Learning-Deep-Learning

FQNet: Deep Fitting Degree Scoring Network for Monocular 3D Object Detection

September 2019

tl;dr: Train a network to score the 3D IOU of a projected 3D wireframe with GT.

Overall impression

This paper extends the idea of deep3dbox beyond tight fitting, as deep3dbox depends much on the performance of 2D object detector. If the 2D object detector is inaccurate, then it will greatly affect 3D box accuracy.

The idea is to add a refinement stage to deep3dbox by densely sample around the 3D seed location (obtained by tight 2D/3D constraints), then score the 2D patches with rendered 3D wireframes.

The idea is quite clever, but the optimization step to generate the 3D seed location is very time consuming and not very practical.

The idea of shift RCNN and FQNet are quite similar. Both builds on deep3Dbox and refines the first guess. But FQNet passively densely sample around the GT and train a regressor to tell the difference to GT, shift RCNN actively learns to regress the difference.

Key ideas

Background: Patch based network to regress the local orientation and dimension. –> this is the same as deep3dbox and MonoPSR, as vehicle dimension has a smaller range of variation and thus easier to regress. Note that MonoPSR regressed distance anyway.
- Dimension is closely related to the subtype of a car, which can be told by appearances.
- It is not quite practical to regress the distance from the patch itself as faraway and closeby objects have essentially the same appearances. –> but size of bbox can be of highly useful.
New contribution: FQNet.
- Intrinsics/extrinsics are necessary for projection
- Project 3D bbox to 2D image as wireframe.
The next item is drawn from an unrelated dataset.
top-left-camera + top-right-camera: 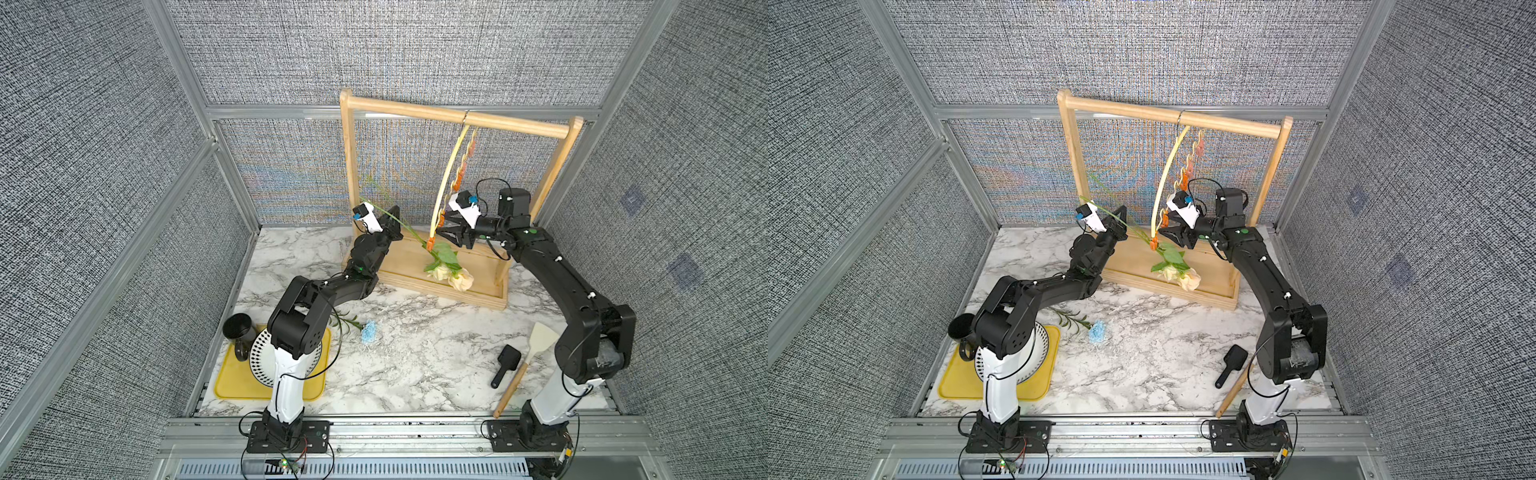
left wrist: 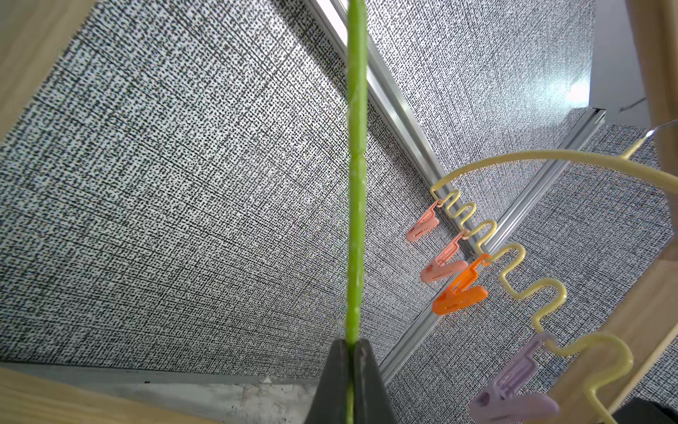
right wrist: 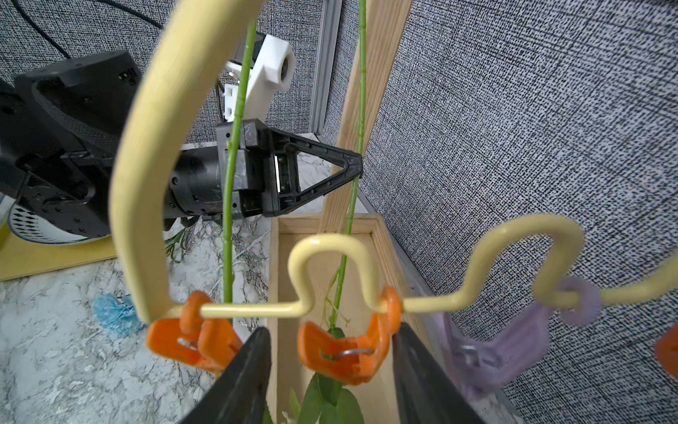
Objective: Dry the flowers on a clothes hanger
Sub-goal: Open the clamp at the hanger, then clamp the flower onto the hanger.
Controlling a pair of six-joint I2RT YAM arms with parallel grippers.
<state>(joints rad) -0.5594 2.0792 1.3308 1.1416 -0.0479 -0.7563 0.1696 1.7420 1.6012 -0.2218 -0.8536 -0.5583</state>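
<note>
A marble table (image 1: 415, 365) is shown in both top views, and a wooden rack (image 1: 415, 109) is stood at its back. A pale-yellow hanger (image 1: 446, 178) is hooked on the rack's top bar and hung aslant, its lower end lying at the right gripper (image 3: 332, 330). A yellow tray (image 1: 232, 376) bearing a plate (image 1: 258, 353) and a black cup (image 1: 238, 327) is set by the base of the left arm (image 1: 316, 291). A spatula (image 1: 540, 340) and a black brush (image 1: 505, 365) are laid beside the right arm (image 1: 561, 282). Two roses (image 1: 460, 280) are hung head down over the rack's base, their stems led up past the hanger's wavy bar. One stem (image 2: 356, 183) is pinched in the closed left gripper (image 2: 351, 345), as the left wrist view shows. The blue flower (image 1: 368, 332) is laid on the table, well apart from the rack, its stem partly hidden under the left arm. The right gripper's jaws are held apart on either side of an orange clip (image 3: 341, 352), with leaves just beneath it. A gap is seen at one jaw, so the clip is not squeezed.
</note>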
Then pretrain it to classify if the patch contains the artificially painted bounding box or not, and then regress the IoU.
In the appendix, one important finding is that the azimuth angle scales with the center position of the bbox linearly. $\theta_{ray} = k (\frac{width}{2} - \frac{x1 + x2}{2})$. This should largely hold true for any lens without large optical distortion (non-fisheye lens).

Technical details

The use of anchor-based regression breaks down the wide range of regression target into bins, and have a softmax cls loss + regression loss. This is similar to multi-bin loss.
- the angle loss used 1-cos, which is basically L2 norm.
- Dimension loss is 3D IOU, this actually dynamically weighs the contributions of 3 dimensions, to avoid cases where two dimensions matches but the third does not.

Notes

Instead of generating the 3D seed location from time-consuming optimization. Can we do a coarser guess with IPM?
Instead of “passively” generating dense samples, can we directly train a neural network to “actively” adjust the location of the 3D wireframe? –> see shift rcnn. Yes, this work is also extended to RAR-Net which trains a DRL agent to adjust the offset.
The active optimization can be done in a similar way to IoU Net by gradient ascent via a differentiable criterion.